The soybean part of the July WASDE had only a few changes of significance and could be termed neutral to supportive. U.S. soybean production was pegged at 4.435 bb, while the trade had expected 4.416 bb. Production figured 15 mb below that of June, as harvested acres fell 300,000 from June at 85.3 million acres. Soybean imports were dropped 5 mb to 20 mb. New-crop 2024-25 ending stocks fell by 20 mb to 435 mb. Traders were looking for 10 mb more than that. Yield was left unchanged at 52 bpa with traders looking for a modest decline to 51.8 bpa. The average farm price for beans was dropped a dime to $11.10 per bushel.

On the world front, USDA chose again to keep Brazil soybean production high at 153 mmt (5.62 bb), unchanged from June. That is still more than 5 mmt (184 nb) higher than Brazil crop agency CONAB. USDA did lower Argentine soy production, but just by 500,000 mt to 49.5 mmt (1.82 bb), even though the Buenos Aires Exchange has the crop, already harvested, at 50.5 mmt (1.86 bb). On a significant note, despite the conspicuous absence of China in the U.S. new-crop sales column, USDA chose to raise China soy imports to a record 108 mmt (3.97 bb). Earlier Friday, China's ag minister said China would import only 94.6 mmt (3.47 bb) of soybeans in 2024-25. World ending stocks on soybeans were little changed at 127.8 mmt (4.69 bb) compared to 127.9 mmt previously.

Soybeans were down hard prior to the report on expectations for a jump in ending stocks, then rallied after the report, only to fall back again, with November finishing less than 6 cents above the new contract low, at $10.65 1/4.

WHEAT

With traders already expecting a slightly bearish USDA wheat report and all three wheat markets trading down sharply before the release, USDA, as it often does, surprised even the most bearish traders. The increase in all-wheat production turned out to be far greater than many had expected. All-wheat production rose 133 mb above June to 2.008 bb. That also figured about 95 mb higher than the average trade estimate. The lion's share of the gain was in the hard wheat category. Hard red winter rose 37 mb above June, while other spring wheat production, at 578 mb, was 73 mb higher than last year. The spring wheat yield was reported to be 53.1 bpa, and that would be record large. Hard red spring was 532 mb of that total and reported to be the highest level in six years. Soft red wheat and white wheat accounted for a combined increase of 10 mb from June. Durum production was pegged at over 89 mb -- a 30-mb increase from last year. The result was that wheat ending stocks rose 98 mb from June. Other domestic changes were wheat imports up 15 mb, feed and residual up 10 mb, and exports for 2024-25 were increased by 25 mb to 825 mb. The season average farm price for wheat fell 80 cents to $5.70 per bushel.
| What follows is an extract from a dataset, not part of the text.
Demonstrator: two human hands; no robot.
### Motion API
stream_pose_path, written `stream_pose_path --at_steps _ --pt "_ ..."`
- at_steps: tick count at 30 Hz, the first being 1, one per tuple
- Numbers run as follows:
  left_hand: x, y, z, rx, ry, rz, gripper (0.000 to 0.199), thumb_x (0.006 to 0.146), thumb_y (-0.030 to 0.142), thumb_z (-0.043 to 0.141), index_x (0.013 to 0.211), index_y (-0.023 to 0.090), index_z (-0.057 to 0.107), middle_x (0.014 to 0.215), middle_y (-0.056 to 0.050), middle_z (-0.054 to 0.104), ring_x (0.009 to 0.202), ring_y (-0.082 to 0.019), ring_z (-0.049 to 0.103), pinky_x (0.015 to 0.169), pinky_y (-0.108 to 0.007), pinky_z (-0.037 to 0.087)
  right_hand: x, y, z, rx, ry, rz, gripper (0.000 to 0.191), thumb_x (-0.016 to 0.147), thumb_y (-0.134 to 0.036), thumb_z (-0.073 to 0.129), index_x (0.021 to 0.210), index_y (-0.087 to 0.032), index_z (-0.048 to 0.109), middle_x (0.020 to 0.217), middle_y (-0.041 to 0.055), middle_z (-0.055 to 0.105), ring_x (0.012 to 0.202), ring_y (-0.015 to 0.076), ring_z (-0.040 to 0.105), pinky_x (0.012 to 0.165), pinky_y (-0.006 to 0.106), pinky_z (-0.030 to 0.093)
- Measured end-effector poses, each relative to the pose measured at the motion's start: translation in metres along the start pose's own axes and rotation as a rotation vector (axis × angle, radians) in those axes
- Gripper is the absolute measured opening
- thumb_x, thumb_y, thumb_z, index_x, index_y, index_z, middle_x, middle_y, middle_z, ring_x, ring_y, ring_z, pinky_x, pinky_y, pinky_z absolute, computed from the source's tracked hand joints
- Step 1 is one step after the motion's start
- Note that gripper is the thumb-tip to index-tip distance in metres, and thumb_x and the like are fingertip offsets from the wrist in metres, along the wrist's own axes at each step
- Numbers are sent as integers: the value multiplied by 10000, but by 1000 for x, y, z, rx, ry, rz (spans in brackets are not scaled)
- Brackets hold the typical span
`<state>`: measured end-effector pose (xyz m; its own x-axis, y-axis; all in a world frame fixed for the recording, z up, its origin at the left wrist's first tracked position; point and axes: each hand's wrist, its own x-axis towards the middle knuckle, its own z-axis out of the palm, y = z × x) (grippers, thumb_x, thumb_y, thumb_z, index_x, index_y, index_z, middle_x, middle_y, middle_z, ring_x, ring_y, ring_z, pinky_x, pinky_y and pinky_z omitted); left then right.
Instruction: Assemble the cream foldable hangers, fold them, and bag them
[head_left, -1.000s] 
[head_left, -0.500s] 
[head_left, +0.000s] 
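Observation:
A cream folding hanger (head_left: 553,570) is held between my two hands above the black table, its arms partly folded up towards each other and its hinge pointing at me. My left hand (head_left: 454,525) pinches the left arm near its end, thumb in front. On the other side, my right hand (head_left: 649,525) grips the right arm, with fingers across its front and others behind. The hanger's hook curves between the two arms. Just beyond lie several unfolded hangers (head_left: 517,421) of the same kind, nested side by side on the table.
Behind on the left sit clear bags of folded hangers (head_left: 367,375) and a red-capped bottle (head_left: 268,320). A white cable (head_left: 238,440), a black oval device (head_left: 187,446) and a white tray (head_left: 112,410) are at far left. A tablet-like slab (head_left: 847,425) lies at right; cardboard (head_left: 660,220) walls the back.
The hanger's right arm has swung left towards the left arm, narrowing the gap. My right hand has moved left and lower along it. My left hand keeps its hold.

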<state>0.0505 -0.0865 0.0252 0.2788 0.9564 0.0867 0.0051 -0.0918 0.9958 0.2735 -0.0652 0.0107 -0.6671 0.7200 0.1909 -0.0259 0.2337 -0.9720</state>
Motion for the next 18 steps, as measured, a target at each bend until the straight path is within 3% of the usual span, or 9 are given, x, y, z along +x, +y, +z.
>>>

Wheat planted acres were less than last year, but harvested acres were 38.8 million compared to 38 million a year ago.

On the world front, there were minor changes with Canada production increased by 1 mmt to 35 mmt (1.29 bb); Argentina increased 500,000 mt to 18 mmt (661 mb); and EU production dropped 500,000 mt to 130 mmt (4.77 bb). Ukraine and Russian production were left unchanged despite the well-advertised heat and dryness there. World ending wheat stocks, at 257.2 mmt, (9.45 bb) were up 5 mmt from June.

Wheat was down hard prior to the report release and ended up extending losses in Chicago, where September matched its contract low, and in Minneapolis, where September fell to a new low.

FINAL THOUGHTS

The corn market was a little less bearish than many had expected, making attaining a record or near-record yield all the more important. The numbers on the USDA report went a long way in explaining the weakness in wheat. Funds came into the report short what could be a record position in the markets, and there was little reason for them to cover those shorts.

December corn closed up 4 cents at $4.14 3/4. November beans closed down 2 1/2 cents at $10.65 1/4, and Kansas City September wheat plunged 16 cents to close at $5.67 3/4.